Theater of Protest

I’m a firm believer of the “use it or lose it” principle as regards exercising one’s First Amendment rights – so it is then with tremendous respect for civil protest that I was recently able to reflect upon some local expressions of free speech and likewise exercise my own free speech in the process. Of course, regular readers will assume this pious preamble is merely my way of putting the “me” in mea culpa before the deluge of letters to the editor arrive (as is your right).  I think of it more as a little “context by way of a curtain opener,” you know, like Dr. Frankenstein dutifully introducing his monster before the townspeople came at him with pitchforks.

This is how it goes: At a recent protest near the grounds of City Hall, one of the demonstrators declined to answer the questions of one of our reporters. What was at question was the nature of the protest itself, which was apparently unclear. Instead of providing an expository quote, the protestor provided the telephone number of someone, he explained, who could answer the query (apparently, that person was protesting by proxy). To our reporter’s chagrin, the number was wrong. It rang out to the answering machine of a theater group and exasperated, the reporter turned to me, seeing as I’ve done theater criticism in the past.

Perhaps I was unclear on the assignment, or my critical eye was blinded by my love of street theater. Suffice it to say, I trundled down to the Plaza and later filed my review.

Leading the performance was a character I will call Man No. 1, for the troupe apparently eschews traditional billing. Man No. 1 will be familiar to those who caught his recent turns in the short-lived run of “Smart Train,” Broadway and West Napa mainstay “Peace” and the much underappreciated “No on Prop 8.” Again he delivers a star performance, simultaneously barking into a bullhorn and toting a sign with great aplomb. The effect was mesmerizing, particularly as underscored by the bullhorn that rendered his speech unintelligible — a deft and ironic symbol for the futility of communicating in the face of oppression – indeed the deafening din of his own voice left him mute.
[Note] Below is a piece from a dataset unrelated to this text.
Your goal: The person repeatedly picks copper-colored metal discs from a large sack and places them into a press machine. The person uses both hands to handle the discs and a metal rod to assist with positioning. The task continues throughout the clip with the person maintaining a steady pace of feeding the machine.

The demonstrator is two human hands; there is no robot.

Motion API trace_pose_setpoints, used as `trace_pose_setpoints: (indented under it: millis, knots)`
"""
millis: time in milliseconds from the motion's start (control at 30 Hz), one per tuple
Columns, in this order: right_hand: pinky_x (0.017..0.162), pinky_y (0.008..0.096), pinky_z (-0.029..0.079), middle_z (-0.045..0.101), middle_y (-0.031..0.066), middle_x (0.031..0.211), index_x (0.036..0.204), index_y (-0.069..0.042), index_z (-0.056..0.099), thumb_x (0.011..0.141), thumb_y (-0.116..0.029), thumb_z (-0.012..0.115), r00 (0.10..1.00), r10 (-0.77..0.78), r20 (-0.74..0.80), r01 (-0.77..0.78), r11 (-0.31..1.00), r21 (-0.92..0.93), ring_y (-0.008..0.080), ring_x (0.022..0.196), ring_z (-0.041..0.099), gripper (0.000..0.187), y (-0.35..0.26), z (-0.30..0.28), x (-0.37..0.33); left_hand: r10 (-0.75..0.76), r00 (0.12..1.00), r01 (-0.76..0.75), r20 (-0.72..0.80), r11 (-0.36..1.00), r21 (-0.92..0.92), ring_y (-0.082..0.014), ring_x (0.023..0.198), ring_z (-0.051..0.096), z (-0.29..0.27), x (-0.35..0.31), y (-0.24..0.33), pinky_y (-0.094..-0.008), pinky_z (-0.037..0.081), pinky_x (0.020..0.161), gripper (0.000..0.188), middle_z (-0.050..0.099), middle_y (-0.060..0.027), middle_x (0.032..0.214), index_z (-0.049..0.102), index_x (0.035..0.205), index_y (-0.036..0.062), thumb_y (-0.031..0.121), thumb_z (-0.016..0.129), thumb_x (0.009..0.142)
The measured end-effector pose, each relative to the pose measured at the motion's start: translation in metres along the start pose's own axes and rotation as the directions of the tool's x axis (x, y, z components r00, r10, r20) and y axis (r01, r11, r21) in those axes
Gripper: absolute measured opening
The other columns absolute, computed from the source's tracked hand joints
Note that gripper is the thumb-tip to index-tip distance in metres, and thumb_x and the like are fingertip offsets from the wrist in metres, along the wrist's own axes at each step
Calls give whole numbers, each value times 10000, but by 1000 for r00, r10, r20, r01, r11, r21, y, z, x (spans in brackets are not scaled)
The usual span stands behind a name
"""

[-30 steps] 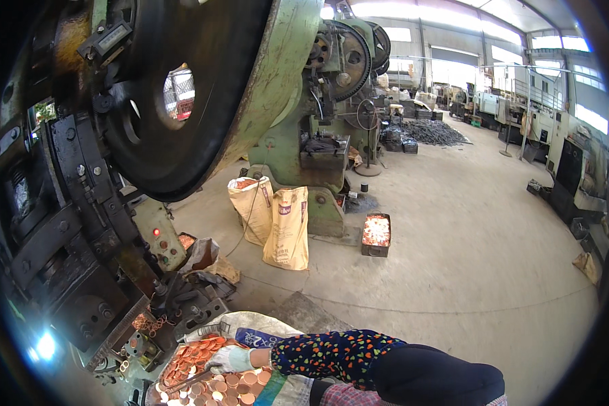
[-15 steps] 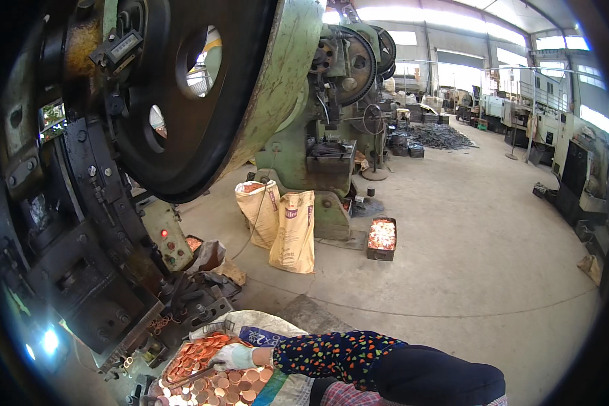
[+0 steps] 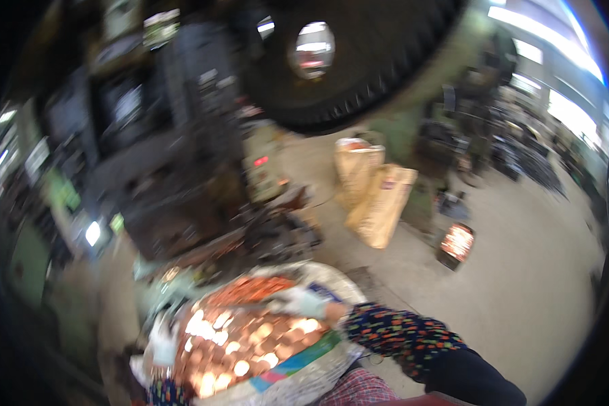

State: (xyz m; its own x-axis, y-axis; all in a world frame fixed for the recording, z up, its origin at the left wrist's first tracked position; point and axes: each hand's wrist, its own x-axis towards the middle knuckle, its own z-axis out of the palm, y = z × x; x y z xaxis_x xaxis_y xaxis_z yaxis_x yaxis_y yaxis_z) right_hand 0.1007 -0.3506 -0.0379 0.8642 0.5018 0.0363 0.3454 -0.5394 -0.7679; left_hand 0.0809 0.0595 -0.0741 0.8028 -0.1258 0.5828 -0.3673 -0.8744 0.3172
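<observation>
Round copper-coloured discs (image 3: 250, 342) fill an opened white woven sack (image 3: 304, 369) in front of me, with orange-red discs (image 3: 254, 289) heaped at its far side. My right hand (image 3: 298, 302), in a whitish glove, reaches over the discs from the right. It is closed around a thin dark rod (image 3: 243, 306) that points left across them. At the sack's left edge is my left hand (image 3: 162, 344), also gloved. Motion blur smears its fingers, so its grip is unclear.
A dark press (image 3: 176, 203) stands close ahead on the left, beneath a big dark wheel (image 3: 358, 88). Beyond are a control box with a red light (image 3: 261, 162), upright tan sacks (image 3: 382, 206) and a bin of shiny pieces (image 3: 457, 243) on the floor.
My view has swung left and tilted, so the press and the disc-filled sack appear farther right. My left hand has come into view at the sack's left edge. My right hand stays over the discs.
</observation>
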Motion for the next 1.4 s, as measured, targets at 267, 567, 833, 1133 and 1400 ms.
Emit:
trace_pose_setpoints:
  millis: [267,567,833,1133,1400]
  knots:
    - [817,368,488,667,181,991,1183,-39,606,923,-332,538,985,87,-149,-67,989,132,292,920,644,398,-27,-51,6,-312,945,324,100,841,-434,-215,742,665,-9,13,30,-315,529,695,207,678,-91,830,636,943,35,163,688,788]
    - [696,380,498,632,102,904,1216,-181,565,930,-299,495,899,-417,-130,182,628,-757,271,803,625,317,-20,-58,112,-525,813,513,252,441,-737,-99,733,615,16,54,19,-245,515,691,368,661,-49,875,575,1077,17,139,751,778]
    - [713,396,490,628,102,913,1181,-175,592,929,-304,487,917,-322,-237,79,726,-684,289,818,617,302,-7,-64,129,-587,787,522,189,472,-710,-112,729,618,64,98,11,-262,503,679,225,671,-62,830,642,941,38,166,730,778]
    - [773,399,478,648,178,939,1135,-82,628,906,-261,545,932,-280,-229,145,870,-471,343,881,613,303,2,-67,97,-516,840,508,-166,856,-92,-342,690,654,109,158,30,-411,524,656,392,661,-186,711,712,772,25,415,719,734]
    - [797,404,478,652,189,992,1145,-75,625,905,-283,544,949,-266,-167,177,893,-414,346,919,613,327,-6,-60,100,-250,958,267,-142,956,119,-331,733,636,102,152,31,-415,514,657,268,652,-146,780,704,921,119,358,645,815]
Such nuance recalls the eloquent pantomime of sequences in Michelangelo Antonioni’s “Blow Up,” as when the mimes took to the tennis court for a rally only to have their imaginary ball roll out of bounds and to the foot of the wan photographer. Man No. 1 shares a spiritual kinship with this moment, such that one can almost discern within the actor’s garbled monologue the existential query “Tennis anyone?” Kudos to the director (also unnamed), who used similar moments throughout this production to say everything while effectively saying nothing. The rallying cry here is “I am mime, hear me roar – not!”

Speaking of sound design, here the production’s aural ambience is represented solely by the incessant thumping of a lone conga drum, was surely meant to represent the “heart of the people” and, given its uneven rhythm, we might surmise that this heart was broken.

What first strikes one about this particular troupe’s staging is the fact that since no one knows what was being protested one can only assume that the protest was a manifestation of dissent in its purest form –  unfettered by polemic or agenda, a resounding chorus of “No” to bring balance to the notion of an empirical, but equally obfuscated “Yes.” This yin and yang pas de deux is tantamount to opera in the key of karmic balance and whimsically set the (conceptual) stage for a brilliant if slightly flawed production. Four stars. Seating is limited because there are no chairs. Just this ass.